Exploring Luxembourg’s strategic role in channeling European investment into Southeast Asia
As European investors look to rebalance global portfolios and expand into high-growth markets, Luxembourg continues to strengthen its position as the world’s premier domicile for international investment funds. At the forefront of this ecosystem is the Association of the Luxembourg Fund Industry (ALFI), representing over 1,500 members and serving as a critical bridge between asset managers and global opportunities—including Southeast Asia.
In this exclusive Bridges interview, Serge Weyland, CEO of ALFI and former CEO of Edmond de Rothschild Asset Management, shares how Luxembourg’s fund infrastructure is evolving to support cross-border investment strategies, what makes Southeast Asia attractive, and the essential next steps for aligning European capital with local VC ecosystems.
Bridges: Serge, let’s begin with an overview—how has the Luxembourg fund industry evolved in recent years?
Weyland: Luxembourg has seen significant growth, particularly in alternatives. As of 2023, the country manages €7.3 trillion in assets, including €2.5 trillion in Alternative Investment Funds (AIFs). In fact, the AIF segment has grown at a compound annual growth rate of 20 percent over the past five years—especially in private equity, private debt, and infrastructure.
What’s notable is that 95 percent of the top 100 private asset managers now have a presence in Luxembourg. It has become the global go-to domicile for distributing private asset strategies. For institutional investors, Luxembourg vehicles such as RAIFs (Reserved Alternative Investment Funds) and SCSp (Special Limited Partnerships) are widely used. Meanwhile, Part II funds and ELTIFs (European Long-Term Investment Funds) are increasingly leveraged to distribute private asset strategies to wealth managers and private clients.
How is Luxembourg engaging with Asia, especially Southeast Asia?
There is renewed interest in Asia among European family offices and institutional investors, particularly in response to geopolitical shifts and an overconcentration in United States allocations. Investors are now rethinking whether a 70 to 75 percent US portfolio weight is sustainable, and we’re seeing moves to reduce that to around 50 to 60 percent, reallocating capital toward regions like Asia.
In Southeast Asia, countries such as Vietnam and Thailand are drawing attention due to domestic growth, infrastructure needs, and increasing openness to foreign capital. However, access remains a key challenge.
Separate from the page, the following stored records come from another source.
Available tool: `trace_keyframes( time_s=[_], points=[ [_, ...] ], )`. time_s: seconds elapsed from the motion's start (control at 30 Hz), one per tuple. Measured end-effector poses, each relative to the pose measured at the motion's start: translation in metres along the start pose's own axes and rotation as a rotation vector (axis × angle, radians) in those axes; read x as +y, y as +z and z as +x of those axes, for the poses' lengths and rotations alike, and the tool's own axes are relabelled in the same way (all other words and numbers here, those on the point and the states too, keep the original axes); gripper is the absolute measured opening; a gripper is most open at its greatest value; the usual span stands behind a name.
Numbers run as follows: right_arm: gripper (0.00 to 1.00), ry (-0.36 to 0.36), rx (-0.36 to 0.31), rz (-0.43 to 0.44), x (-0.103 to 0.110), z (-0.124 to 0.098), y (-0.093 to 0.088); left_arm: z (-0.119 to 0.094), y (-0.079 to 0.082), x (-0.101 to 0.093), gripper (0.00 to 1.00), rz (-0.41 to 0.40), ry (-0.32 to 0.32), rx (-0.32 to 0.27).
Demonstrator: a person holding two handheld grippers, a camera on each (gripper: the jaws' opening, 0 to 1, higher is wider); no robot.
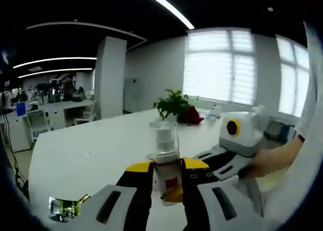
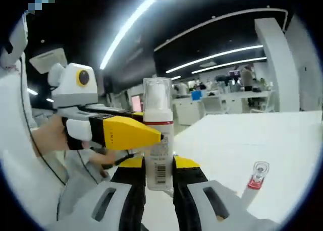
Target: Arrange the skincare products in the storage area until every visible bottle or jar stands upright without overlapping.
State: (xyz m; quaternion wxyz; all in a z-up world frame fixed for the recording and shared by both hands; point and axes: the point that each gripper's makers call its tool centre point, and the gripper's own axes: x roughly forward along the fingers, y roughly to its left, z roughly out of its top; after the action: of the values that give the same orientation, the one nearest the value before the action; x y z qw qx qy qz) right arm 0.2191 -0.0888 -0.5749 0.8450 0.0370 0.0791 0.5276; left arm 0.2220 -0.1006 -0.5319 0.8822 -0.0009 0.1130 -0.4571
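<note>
Both hand-held grippers pinch 1 upright pump bottle | clear cap, white body, red band

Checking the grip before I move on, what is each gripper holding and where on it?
Both grippers clamp one pump bottle: left gripper and right gripper each on its lower body.

We are seeing a white surface stretching toward a potted plant sitting at its far side, with a red thing just beside it. A white pillar is standing behind, blinds are covering bright windows, and ceiling light strips are glowing over distant desks.
</note>
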Motion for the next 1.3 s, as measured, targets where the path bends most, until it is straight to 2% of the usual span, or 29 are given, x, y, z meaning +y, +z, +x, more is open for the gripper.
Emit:
trace_keyframes(
  time_s=[0.07, 0.13, 0.17, 0.2, 0.23, 0.27, 0.3, 0.33, 0.4, 0.53, 0.67, 0.7, 0.77, 0.87, 0.9, 0.97, 1.1, 1.3],
  points=[
    [0.18, 0.121, -0.015, 0.023, 0.013, -0.004, 0.002, -0.002, 0.002, -0.005, 0.23, -0.006, -0.059, -0.016],
    [0.18, 0.216, -0.007, 0.012, 0.023, -0.009, 0.002, -0.004, 0.003, -0.014, 0.26, 0.053, -0.134, -0.009],
    [0.18, 0.264, -0.011, -0.013, 0.028, -0.012, 0.003, -0.006, 0.002, -0.023, 0.26, 0.086, -0.192, 0.004],
    [0.18, 0.258, -0.019, -0.018, 0.026, -0.012, 0.005, -0.007, -0.001, -0.025, 0.24, 0.113, -0.215, 0.023],
    [0.18, 0.316, -0.01, 0.016, 0.033, -0.014, 0.004, -0.008, 0.0, -0.029, 0.23, 0.14, -0.247, 0.017],
    [0.18, 0.332, -0.029, 0.003, 0.035, -0.015, 0.006, -0.009, 0.0, -0.032, 0.23, 0.147, -0.269, 0.022],
    [0.18, 0.325, -0.032, 0.005, 0.033, -0.015, 0.007, -0.008, 0.003, -0.03, 0.23, 0.144, -0.258, 0.009],
    [0.18, 0.369, -0.042, 0.029, 0.039, -0.017, 0.008, -0.009, 0.004, -0.032, 0.23, 0.139, -0.279, 0.014],
    [0.19, 0.363, -0.047, 0.012, 0.037, -0.017, 0.009, -0.009, 0.005, -0.033, 0.22, 0.162, -0.287, 0.014],
    [0.19, 0.399, -0.039, -0.011, 0.039, -0.021, 0.007, -0.006, 0.002, -0.039, 0.22, 0.197, -0.328, 0.047],
    [0.19, 0.373, 0.02, -0.083, 0.031, -0.025, -0.006, 0.0, -0.01, -0.04, 0.21, 0.239, -0.336, 0.102],
    [0.19, 0.342, 0.038, -0.109, 0.025, -0.025, -0.01, 0.005, -0.013, -0.04, 0.21, 0.256, -0.317, 0.12],
    [0.2, 0.327, 0.07, -0.133, 0.02, -0.026, -0.018, 0.012, -0.02, -0.041, 0.21, 0.263, -0.309, 0.144],
    [0.21, 0.265, 0.147, -0.185, 0.006, -0.026, -0.034, 0.023, -0.036, -0.037, 0.2, 0.302, -0.287, 0.197],
    [0.21, 0.239, 0.198, -0.205, -0.001, -0.027, -0.044, 0.026, -0.039, -0.039, 0.19, 0.306, -0.296, 0.203],
    [0.21, 0.22, 0.236, -0.213, -0.008, -0.028, -0.054, 0.035, -0.05, -0.038, 0.19, 0.325, -0.292, 0.222],
    [0.21, 0.18, 0.299, -0.24, -0.025, -0.034, -0.072, 0.054, -0.064, -0.033, 0.19, 0.298, -0.299, 0.239],
    [0.2, 0.152, 0.341, -0.231, -0.058, -0.045, -0.099, 0.081, -0.086, -0.028, 0.19, 0.248, -0.326, 0.259]
  ],
)
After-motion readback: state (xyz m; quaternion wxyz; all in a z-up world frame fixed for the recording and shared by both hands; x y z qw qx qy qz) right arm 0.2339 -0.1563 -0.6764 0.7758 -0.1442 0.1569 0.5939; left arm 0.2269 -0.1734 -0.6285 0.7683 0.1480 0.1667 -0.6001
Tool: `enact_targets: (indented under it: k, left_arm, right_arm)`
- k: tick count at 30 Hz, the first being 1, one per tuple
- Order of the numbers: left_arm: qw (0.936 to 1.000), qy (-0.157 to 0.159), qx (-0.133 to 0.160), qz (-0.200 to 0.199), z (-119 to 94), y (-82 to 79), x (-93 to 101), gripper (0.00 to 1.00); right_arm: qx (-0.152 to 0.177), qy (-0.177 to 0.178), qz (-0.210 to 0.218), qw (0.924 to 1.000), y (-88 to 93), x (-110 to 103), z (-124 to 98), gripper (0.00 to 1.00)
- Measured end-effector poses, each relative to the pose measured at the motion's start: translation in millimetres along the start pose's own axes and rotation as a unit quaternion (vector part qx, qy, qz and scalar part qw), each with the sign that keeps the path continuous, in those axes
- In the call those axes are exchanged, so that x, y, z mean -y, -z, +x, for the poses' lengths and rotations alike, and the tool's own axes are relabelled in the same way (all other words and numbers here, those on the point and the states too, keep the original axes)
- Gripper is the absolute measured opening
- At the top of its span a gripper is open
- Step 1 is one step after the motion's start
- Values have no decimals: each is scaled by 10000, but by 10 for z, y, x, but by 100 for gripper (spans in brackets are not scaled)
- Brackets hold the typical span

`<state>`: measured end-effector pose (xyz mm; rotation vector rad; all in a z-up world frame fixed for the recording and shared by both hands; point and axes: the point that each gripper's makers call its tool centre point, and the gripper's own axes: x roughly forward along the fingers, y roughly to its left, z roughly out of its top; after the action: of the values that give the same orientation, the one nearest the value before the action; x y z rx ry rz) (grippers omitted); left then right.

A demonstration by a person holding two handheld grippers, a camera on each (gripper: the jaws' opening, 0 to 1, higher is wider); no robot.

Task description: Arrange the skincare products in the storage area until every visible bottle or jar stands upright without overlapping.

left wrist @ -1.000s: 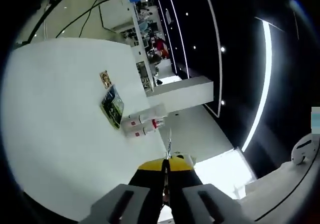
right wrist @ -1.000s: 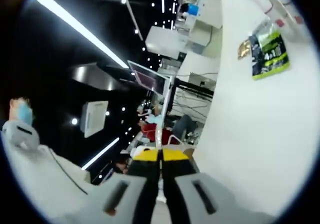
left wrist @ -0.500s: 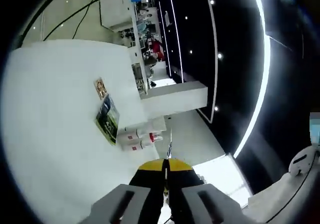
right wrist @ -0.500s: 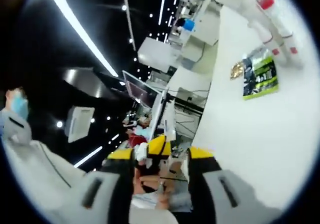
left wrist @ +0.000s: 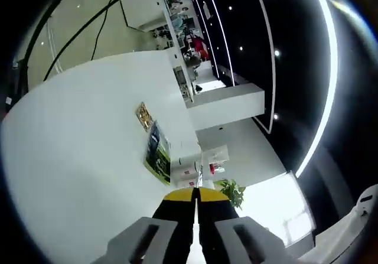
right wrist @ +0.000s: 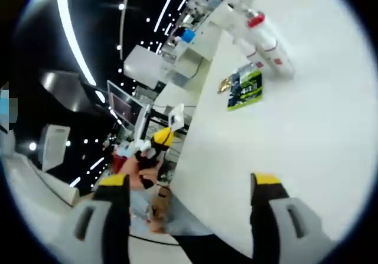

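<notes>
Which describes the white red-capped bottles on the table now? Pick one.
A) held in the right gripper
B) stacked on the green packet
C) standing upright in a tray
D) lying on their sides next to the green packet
D: the bottles lie flat on the white table just beyond the green packet.

My left view: rolled, looking along the table [left wrist: 77, 146] from its edge.
My right view: rolled, off the table's side.
Shared: green packet [left wrist: 158, 155] [right wrist: 245, 90], bottles [right wrist: 264, 45].
</notes>
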<state>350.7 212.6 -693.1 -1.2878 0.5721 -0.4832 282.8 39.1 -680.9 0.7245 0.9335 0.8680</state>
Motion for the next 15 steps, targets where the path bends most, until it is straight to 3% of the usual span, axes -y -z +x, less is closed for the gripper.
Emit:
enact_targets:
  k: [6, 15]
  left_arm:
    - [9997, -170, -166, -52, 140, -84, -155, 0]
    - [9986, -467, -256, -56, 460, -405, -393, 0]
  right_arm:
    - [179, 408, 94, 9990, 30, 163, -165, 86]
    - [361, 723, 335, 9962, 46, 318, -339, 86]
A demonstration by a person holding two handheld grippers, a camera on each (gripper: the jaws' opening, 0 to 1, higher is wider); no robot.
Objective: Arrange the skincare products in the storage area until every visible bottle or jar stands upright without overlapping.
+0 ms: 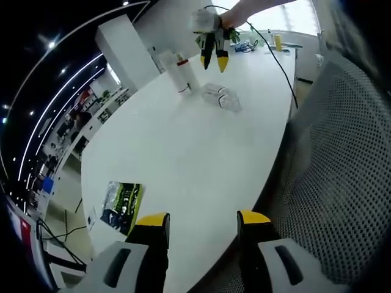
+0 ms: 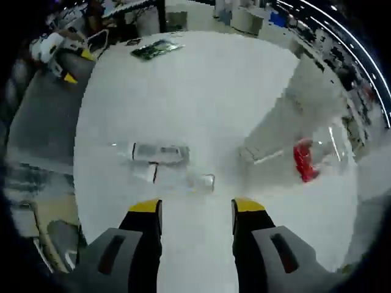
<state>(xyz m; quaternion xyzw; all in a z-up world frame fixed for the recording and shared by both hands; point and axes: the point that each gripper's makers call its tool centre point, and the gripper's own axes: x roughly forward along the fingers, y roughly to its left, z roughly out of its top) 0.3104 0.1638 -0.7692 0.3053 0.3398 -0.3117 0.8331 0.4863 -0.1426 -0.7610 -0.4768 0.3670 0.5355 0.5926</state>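
Observation:
Two clear bottles (image 1: 223,97) lie on their sides on the white table (image 1: 183,159), far from my left gripper (image 1: 203,218), which stands open and holds nothing at the table's near edge. Beside them a white bottle with a red cap (image 1: 183,76) stands upright, with a taller white bottle (image 1: 167,61) behind it. My right gripper (image 1: 214,61), held by a hand, hovers above the clear bottles. In the right gripper view it (image 2: 197,207) is open, just short of the lying clear bottles (image 2: 162,152). The red-capped bottle (image 2: 303,160) is to the right, blurred.
A green leaflet (image 1: 122,204) lies near the table's edge by my left gripper. A grey mesh chair (image 1: 342,171) stands along the table's right side. Cables and small items (image 1: 269,44) sit at the far end. My left gripper (image 2: 67,64) shows far off over the chair.

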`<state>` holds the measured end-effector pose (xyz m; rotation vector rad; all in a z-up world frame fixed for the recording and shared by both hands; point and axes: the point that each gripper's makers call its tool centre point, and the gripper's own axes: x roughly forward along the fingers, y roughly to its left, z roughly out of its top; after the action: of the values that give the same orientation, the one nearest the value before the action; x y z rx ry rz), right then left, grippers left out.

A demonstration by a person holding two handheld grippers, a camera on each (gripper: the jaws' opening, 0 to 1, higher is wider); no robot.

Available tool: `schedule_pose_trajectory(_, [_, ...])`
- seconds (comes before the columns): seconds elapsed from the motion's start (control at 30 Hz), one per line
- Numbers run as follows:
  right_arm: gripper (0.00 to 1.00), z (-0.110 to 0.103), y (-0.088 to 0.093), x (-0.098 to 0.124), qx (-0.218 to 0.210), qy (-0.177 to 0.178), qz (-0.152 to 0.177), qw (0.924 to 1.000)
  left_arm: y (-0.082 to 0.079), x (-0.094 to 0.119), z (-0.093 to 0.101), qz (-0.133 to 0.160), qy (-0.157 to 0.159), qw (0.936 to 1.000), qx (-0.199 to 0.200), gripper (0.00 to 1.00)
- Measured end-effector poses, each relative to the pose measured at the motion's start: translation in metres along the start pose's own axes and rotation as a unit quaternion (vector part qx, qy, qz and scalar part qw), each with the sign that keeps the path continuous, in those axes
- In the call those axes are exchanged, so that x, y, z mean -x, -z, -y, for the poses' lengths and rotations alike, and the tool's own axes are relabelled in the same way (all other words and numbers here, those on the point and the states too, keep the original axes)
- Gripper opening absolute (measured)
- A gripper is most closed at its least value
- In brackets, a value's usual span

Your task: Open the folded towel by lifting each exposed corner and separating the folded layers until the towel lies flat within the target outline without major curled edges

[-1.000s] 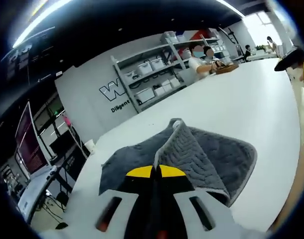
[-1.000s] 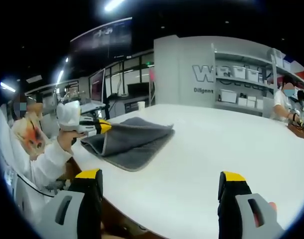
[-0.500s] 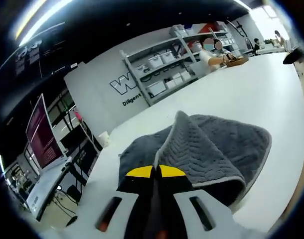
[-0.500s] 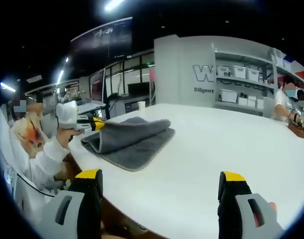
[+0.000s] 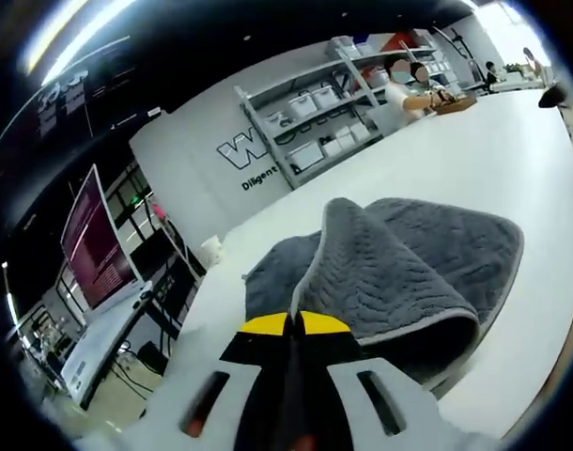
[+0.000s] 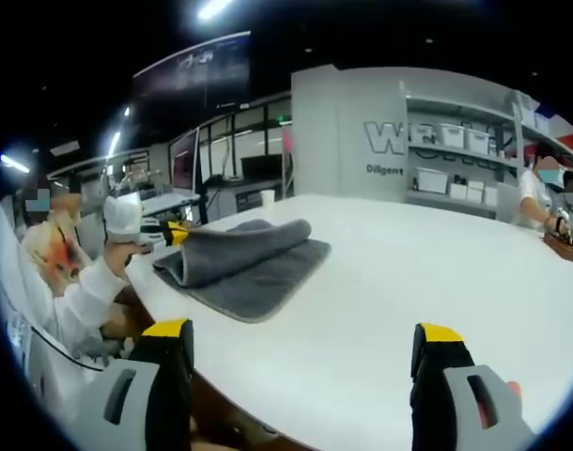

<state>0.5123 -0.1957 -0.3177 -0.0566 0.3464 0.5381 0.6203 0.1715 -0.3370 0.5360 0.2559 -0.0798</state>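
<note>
In your left gripper view, your left gripper point(image 5: 294, 324) is closed on a corner of the grey towel point(image 5: 409, 258), lifting the top layer into a hump just ahead of its jaws. Your right gripper view shows more: your right gripper point(image 6: 301, 343) hangs wide open and empty above the white table point(image 6: 409, 282), the towel well ahead to its left. Shelves point(image 6: 456, 160) with 2 people point(image 6: 540, 193) beside them stand far behind.

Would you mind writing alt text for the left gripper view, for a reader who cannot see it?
The left hand-held gripper, its yellow-tipped jaws shut on a gray towel, lifts a corner so the top layer arches above the lower layer on a white table. Shelves with bins stand behind.
</note>
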Motion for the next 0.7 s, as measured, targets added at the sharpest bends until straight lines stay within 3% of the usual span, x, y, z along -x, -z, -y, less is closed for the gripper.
schedule_pose_trajectory(0.7, [0.96, -0.002, 0.000, -0.002, 0.001, 0.000, -0.001, 1.0000, 0.008, 0.011, -0.035, -0.002, -0.036, 0.9993, 0.011, 0.03])
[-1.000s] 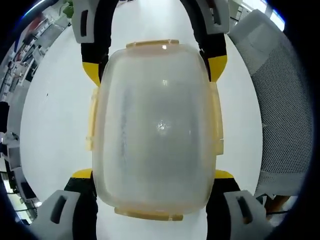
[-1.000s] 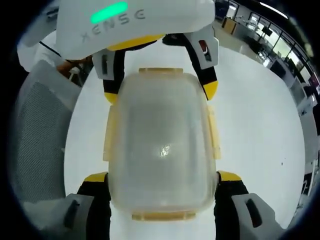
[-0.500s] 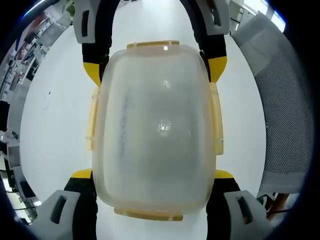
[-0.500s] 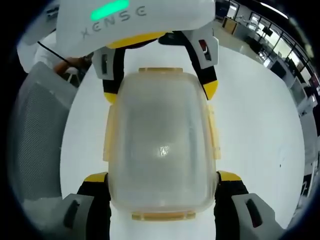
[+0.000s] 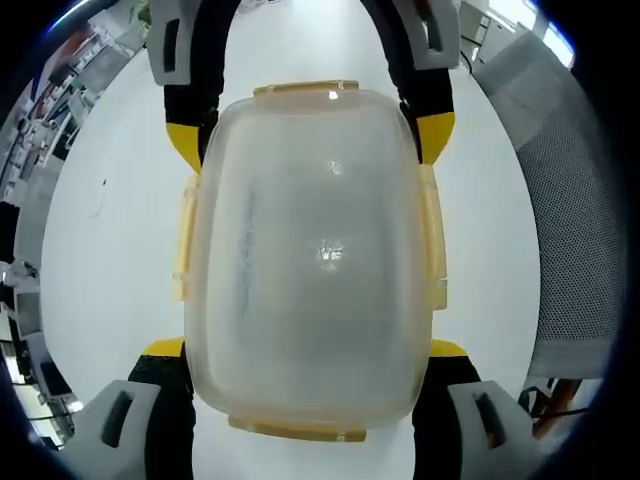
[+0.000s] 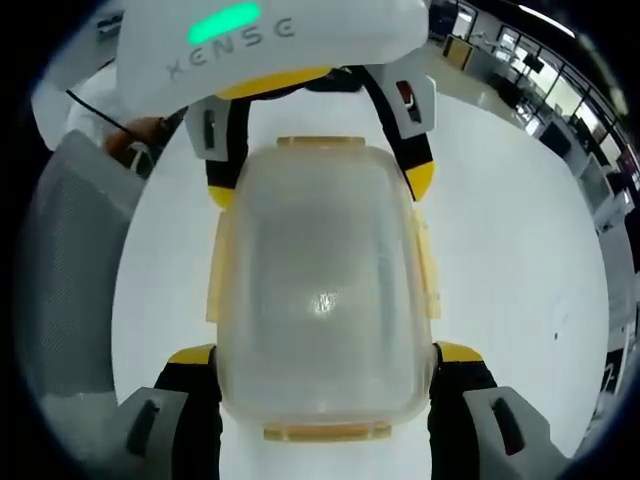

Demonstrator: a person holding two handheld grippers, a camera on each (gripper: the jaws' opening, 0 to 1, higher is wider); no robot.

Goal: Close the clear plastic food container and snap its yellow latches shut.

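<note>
Gripping the clear container (image 5: pixel 315 255) from opposite ends — left gripper (image 5: pixel 307 355) and right gripper (image 6: pixel 325 358) each spread wide, yellow-tipped jaws pressed to its sides. Yellow latches (image 5: pixel 433 240) lying flat along the edges; cannot tell whether snapped. White table (image 5: pixel 110 250) open on both flanks, mesh chair (image 5: pixel 575 220) near one edge. Contents blurred behind cloudy plastic — jaw tips partly hidden.

A white table (image 5: pixel 110 250) lies beneath, with a grey mesh chair (image 5: pixel 580 230) just beside it.
</note>
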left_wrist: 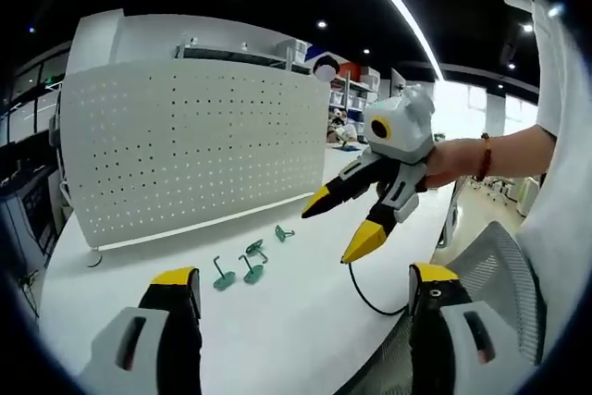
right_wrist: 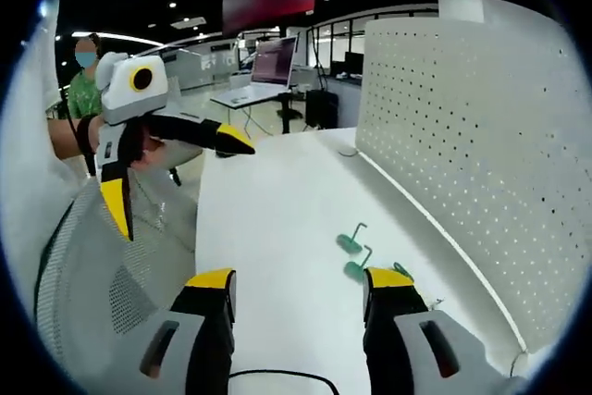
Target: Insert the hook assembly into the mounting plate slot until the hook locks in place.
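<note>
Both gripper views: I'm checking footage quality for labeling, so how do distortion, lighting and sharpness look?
Left gripper view: fisheye bows the pegboard; window glare behind the right gripper; green hooks sharp. Right gripper view: even light, pegboard curved, hooks small but clear.

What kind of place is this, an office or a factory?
Probably an open-plan office or lab. A white table carries a perforated divider panel, a laptop stands on a desk behind, and shelves line the back under recessed ceiling lights.

white table (left_wrist: 277, 321), green hooks (left_wrist: 250, 265), upright pegboard (left_wrist: 194, 145)
</note>
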Demonstrator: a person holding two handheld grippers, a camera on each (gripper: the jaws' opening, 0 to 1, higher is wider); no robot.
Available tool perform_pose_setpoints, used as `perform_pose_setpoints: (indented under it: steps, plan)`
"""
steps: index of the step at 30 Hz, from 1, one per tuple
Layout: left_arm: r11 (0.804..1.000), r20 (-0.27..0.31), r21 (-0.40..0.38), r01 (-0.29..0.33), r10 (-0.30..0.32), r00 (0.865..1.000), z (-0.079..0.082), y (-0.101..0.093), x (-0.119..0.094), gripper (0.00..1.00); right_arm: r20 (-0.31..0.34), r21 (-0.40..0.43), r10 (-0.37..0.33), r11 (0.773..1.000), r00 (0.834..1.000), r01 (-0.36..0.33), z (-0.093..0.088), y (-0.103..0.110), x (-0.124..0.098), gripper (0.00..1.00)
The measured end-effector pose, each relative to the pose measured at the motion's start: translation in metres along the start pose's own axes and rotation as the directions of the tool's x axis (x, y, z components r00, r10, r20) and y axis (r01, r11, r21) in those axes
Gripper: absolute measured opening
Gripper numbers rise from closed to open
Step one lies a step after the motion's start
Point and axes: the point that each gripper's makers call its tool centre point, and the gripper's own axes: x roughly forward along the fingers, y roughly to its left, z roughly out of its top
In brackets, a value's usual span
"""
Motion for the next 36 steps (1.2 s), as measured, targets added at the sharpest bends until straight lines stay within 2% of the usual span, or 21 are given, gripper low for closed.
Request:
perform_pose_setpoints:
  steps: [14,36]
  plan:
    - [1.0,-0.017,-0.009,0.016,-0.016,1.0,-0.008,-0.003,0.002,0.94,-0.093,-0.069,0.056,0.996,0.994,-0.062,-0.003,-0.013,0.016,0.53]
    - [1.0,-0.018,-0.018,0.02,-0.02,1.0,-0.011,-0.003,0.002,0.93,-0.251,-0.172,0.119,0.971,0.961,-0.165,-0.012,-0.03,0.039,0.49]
How are Luxembourg-based investors accessing these opportunities?
ALFI organizes around 50 to 55 events each year—both locally and internationally—with approximately 20 of these as international roadshows, including in Asia. These engagements allow us to connect with local fund associations, private equity networks, and venture capital communities. They are an important foundation for building long-term partnerships.
That said, the process of establishing meaningful, on-the-ground collaboration with local players is still at an early stage. There is significant room for improvement in developing joint ventures and fund-of-funds structures.
Access is often hindered by restrictive currency controls or underdeveloped fund frameworks. Vietnam and Indonesia, for example, are clearly on the radar, but many investors have yet to find viable entry strategies. India, by contrast, is slightly ahead due to its large population and growing base of domestic champions.
We are actively rethinking how we engage with key markets through our Market Strategy Committees, which bring together stakeholders with first-hand knowledge of regions like Southeast Asia.
Serge Weyland, Chief Executive Officer of ALFI
Which Southeast Asian countries hold the most promise—and what are the structural challenges?
Beyond India, we see Vietnam, Thailand, and Indonesia as very promising. Vietnam in particular is increasingly viewed as an alternative to China, given geopolitical shifts.
However, challenges remain—especially regarding currency controls, regulatory transparency, and a lack of outbound investment frameworks. Interestingly, we have seen that when countries open up to outbound investment—Brazil is a good example—it builds confidence among global investors and catalyzes more inbound capital. That signal of openness is key.
Luxembourg can support this process through its global fund toolbox. Our fund structures are distributed in over 80 countries and can be adapted to meet a variety of investor needs. This flexibility is something local Southeast Asian fund managers could tap into if they want to attract long-term European capital.
Final thoughts on bridging Luxembourg and Southeast Asia?
We are actively rethinking how we engage with key markets through our Market Strategy Committees, which bring together stakeholders with first-hand knowledge of regions like Southeast Asia. In parallel, we are working with Luxembourg embassies and the local Luxembourg business community in these markets to deepen our understanding.
The interest is clearly growing—but so is the need for access. Luxembourg, with its depth in fund structuring and cross-border distribution, is well positioned to serve as the platform that bridges European capital with Southeast Asian growth—particularly through strategic partnerships, locally domiciled feeder funds, and closer cooperation with regional VC ecosystems.